◆ STORED DATA:
****

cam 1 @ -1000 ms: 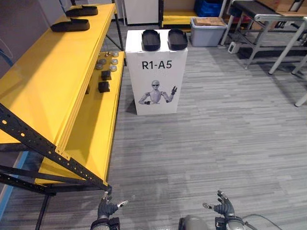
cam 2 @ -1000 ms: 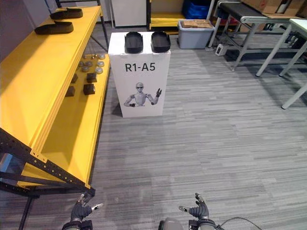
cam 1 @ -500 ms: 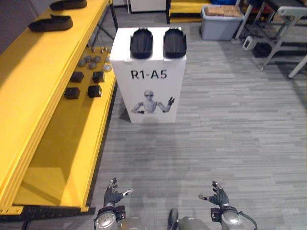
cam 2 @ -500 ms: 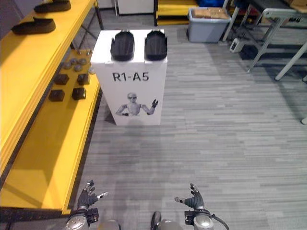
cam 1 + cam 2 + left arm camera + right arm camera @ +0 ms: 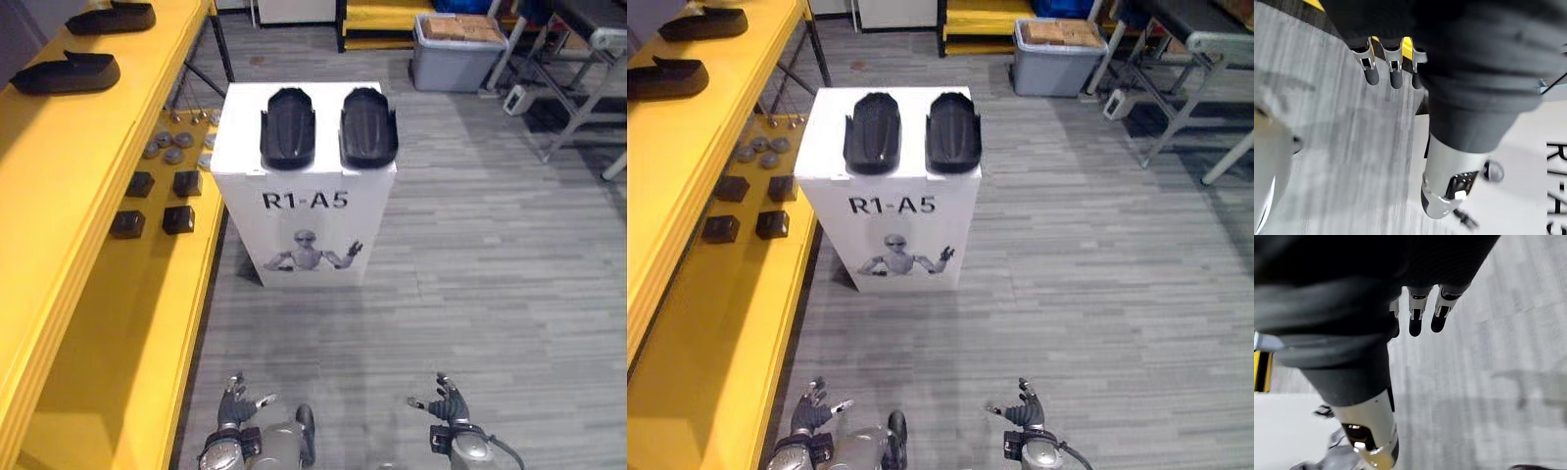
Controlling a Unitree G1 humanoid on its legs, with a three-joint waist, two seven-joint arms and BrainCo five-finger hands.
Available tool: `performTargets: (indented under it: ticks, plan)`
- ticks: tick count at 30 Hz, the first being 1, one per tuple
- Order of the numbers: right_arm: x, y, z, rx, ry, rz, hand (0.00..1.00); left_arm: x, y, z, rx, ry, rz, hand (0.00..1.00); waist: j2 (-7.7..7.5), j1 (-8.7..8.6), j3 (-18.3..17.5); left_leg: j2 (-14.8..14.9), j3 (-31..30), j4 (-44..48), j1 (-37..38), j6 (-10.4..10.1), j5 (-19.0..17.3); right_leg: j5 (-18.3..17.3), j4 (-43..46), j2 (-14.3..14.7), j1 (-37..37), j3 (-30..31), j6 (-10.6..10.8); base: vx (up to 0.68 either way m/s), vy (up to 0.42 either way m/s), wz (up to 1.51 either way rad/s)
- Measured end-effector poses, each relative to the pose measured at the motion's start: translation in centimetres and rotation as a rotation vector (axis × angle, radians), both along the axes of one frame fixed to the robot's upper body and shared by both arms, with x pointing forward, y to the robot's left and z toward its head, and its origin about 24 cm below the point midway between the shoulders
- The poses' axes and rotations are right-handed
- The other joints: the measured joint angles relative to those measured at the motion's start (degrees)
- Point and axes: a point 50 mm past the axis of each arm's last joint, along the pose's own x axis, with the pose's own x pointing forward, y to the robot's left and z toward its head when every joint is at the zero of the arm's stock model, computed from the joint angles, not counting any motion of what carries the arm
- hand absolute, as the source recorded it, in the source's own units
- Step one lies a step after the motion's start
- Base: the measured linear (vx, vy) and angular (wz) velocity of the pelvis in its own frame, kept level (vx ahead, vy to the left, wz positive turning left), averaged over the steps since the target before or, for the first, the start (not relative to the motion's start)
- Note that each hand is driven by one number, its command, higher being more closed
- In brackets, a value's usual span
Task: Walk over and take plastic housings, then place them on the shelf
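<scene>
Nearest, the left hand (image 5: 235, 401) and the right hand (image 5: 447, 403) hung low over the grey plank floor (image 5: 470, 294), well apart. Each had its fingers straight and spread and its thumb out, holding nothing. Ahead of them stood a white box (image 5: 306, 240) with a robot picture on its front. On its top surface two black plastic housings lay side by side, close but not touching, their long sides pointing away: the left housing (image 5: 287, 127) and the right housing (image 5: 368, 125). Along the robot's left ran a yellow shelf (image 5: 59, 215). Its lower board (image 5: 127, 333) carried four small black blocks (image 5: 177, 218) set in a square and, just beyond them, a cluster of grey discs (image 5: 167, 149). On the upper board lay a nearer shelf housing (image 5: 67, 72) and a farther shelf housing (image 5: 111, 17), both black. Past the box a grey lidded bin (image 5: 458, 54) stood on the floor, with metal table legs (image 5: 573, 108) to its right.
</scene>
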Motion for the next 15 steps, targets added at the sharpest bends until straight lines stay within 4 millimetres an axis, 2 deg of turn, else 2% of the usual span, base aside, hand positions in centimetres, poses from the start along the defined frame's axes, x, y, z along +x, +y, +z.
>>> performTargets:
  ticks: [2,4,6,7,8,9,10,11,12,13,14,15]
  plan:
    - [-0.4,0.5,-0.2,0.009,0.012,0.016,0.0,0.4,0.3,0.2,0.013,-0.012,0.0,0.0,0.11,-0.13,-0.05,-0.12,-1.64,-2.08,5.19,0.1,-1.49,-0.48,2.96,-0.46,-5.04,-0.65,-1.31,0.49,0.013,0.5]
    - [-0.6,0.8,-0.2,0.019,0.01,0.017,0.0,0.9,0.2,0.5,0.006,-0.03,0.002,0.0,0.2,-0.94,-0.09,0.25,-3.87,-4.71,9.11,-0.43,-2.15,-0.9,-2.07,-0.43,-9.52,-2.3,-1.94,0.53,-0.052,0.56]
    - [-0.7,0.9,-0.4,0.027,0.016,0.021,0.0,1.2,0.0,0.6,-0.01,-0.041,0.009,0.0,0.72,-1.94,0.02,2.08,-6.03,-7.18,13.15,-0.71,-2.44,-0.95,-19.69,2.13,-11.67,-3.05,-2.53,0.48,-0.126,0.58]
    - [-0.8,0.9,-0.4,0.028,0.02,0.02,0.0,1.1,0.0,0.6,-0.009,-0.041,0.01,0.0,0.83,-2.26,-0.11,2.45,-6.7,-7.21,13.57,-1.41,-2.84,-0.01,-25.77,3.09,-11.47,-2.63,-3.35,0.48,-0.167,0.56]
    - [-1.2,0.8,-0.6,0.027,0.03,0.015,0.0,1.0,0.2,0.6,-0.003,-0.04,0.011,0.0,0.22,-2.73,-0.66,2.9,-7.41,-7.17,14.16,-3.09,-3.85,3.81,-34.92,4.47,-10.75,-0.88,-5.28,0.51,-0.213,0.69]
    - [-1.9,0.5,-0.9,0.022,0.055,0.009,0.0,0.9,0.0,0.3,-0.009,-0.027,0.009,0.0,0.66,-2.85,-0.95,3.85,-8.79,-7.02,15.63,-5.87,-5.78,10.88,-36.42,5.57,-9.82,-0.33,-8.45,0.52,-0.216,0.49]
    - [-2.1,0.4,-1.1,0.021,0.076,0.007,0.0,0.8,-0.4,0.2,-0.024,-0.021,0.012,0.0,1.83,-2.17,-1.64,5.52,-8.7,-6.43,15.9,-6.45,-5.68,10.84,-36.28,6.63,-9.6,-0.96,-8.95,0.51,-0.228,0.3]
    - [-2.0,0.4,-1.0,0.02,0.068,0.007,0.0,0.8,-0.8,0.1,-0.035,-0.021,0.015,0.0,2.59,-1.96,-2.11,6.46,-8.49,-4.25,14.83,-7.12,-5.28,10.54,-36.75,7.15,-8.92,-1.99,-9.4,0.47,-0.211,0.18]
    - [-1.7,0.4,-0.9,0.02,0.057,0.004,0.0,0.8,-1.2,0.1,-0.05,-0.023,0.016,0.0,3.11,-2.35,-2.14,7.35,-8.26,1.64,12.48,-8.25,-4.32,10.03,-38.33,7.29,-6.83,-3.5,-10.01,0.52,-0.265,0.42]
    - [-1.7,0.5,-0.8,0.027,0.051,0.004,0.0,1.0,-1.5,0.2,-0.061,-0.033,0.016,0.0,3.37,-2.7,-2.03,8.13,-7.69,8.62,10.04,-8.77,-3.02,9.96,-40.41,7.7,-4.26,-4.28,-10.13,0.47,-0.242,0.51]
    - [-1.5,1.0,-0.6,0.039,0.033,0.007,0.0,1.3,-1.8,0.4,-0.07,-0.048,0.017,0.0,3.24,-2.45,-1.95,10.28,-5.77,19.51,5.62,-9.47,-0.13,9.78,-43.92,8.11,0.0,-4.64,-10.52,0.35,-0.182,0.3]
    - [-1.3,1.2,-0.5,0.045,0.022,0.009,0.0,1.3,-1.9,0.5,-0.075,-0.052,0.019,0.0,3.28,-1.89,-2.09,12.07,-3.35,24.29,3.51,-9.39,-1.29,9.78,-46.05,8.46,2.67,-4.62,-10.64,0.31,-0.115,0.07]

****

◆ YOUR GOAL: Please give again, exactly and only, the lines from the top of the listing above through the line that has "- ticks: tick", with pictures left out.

◆ WRITTEN RESPONSE:
cam 1 @ -1000 ms: 
cam 2 @ -1000 ms: 
cam 1 @ -500 ms: 
cam 2 @ -500 ms: 
cam 1 + cam 2 + left arm camera + right arm camera @ +0 ms: 
Controlling a Unitree G1 humanoid on its legs, with a three-joint waist, two seven-joint arms and BrainCo five-finger hands.
Available tool: `performTargets: (indented under it: ticks, plan)`
- ticks: tick count at 30 Hz, the first being 1, one per tuple

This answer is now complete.